Third, Reviews: at the moment, I've just got the reviews I wrote for
CenterstageChicago.com, the Sun-Times entertainment website (I always
feel like I have to slip that in) I used to work for, but sometime soon there will also be reviews of movies, comic books, videogames,
television series, music albums, and perhaps even other webcomics.
Fourth, Features: right now this section has all the articles I did for
CenterstageChicago.com. In the future, I have to imagine I'll post other
things here, but as for what those things'll be, I don't have a clue at the
moment. Essays, maybe? I don't know. Let's just say essays for now. Fifth, Misc.: this is where I
have put and willbe putting all
the miscellaneous creative crap I do. Stories, photography, art work,
you name it, it's going here. Keep an eye on this one, it might be my
favorite of the Extras.
•The forums are for foruming.Seriously, you've never been on an internet forum before?

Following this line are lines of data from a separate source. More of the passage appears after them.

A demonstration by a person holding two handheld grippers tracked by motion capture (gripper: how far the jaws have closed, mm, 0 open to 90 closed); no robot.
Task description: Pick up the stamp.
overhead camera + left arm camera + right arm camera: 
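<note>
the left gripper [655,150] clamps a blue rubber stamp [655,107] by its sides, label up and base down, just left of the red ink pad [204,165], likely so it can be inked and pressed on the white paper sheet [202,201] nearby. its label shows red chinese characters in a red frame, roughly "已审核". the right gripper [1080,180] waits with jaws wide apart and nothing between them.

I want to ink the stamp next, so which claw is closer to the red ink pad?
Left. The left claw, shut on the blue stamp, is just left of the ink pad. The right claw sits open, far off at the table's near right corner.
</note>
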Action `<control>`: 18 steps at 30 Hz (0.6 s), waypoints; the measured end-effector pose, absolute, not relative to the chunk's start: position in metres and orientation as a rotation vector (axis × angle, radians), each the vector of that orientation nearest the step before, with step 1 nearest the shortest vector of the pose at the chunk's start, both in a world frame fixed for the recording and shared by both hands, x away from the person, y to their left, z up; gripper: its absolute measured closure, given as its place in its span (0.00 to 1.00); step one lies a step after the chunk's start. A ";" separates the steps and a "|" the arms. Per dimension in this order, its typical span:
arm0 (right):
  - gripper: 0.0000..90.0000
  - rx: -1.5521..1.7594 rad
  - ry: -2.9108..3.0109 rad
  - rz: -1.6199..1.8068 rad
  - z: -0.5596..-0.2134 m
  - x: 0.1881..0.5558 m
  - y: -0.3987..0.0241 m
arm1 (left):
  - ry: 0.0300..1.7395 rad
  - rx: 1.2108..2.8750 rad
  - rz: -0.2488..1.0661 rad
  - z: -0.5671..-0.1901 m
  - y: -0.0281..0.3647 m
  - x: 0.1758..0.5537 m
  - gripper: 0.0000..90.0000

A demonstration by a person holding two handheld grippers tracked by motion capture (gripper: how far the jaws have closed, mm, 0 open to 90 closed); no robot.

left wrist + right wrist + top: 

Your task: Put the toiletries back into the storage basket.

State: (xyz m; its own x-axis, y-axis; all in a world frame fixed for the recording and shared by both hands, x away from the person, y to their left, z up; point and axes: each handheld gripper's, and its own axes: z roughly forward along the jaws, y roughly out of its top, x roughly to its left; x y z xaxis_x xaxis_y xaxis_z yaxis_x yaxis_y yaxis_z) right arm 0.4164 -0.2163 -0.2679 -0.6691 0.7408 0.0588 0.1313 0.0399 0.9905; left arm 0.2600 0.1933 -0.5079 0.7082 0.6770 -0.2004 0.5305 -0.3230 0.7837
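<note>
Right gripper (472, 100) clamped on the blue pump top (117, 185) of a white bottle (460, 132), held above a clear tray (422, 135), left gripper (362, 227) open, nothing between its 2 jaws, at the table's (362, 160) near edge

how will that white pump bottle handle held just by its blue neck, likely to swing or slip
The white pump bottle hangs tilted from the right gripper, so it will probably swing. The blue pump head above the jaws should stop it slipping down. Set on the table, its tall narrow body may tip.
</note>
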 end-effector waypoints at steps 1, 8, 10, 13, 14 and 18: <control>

It's a place you can electronically visit to discuss various topics
with people who are half unbearable bitches and half barely bearable
bitches. (Bitches all around, though.)
I think that's all for now. I'll be
blogging and posting new comics regularly, at the very least three
times a week (Monday, Wednesday, Friday starting next week). So keep on coming back as often as you'd like. Also, if
at all possible, please donate any tiny amount of money that you can
(there's a button that says "donate" at the top of the page), as it
will go toward the upkeep and continuation of this wonderful website. I
feel like a dick asking, but the truth is I've done a shit ton of work
to get everything to where it is here at Worthless, and that has
(unfortunately) required a lot of money on my end, but also (perhaps
even more unfortunately) the time and energy it
takes to do a “shit ton” of work. In order to keep going here at
Worthless-Online, I very much need money to replenish the money that
I've lost/will continue to lose, and to make it worthwhile for me to
keep making comics, etc.
if you don't like this website and do want to see me fail miserably, I can totally understand why you wouldn't want to donate
a single dime. More power to you, buddy.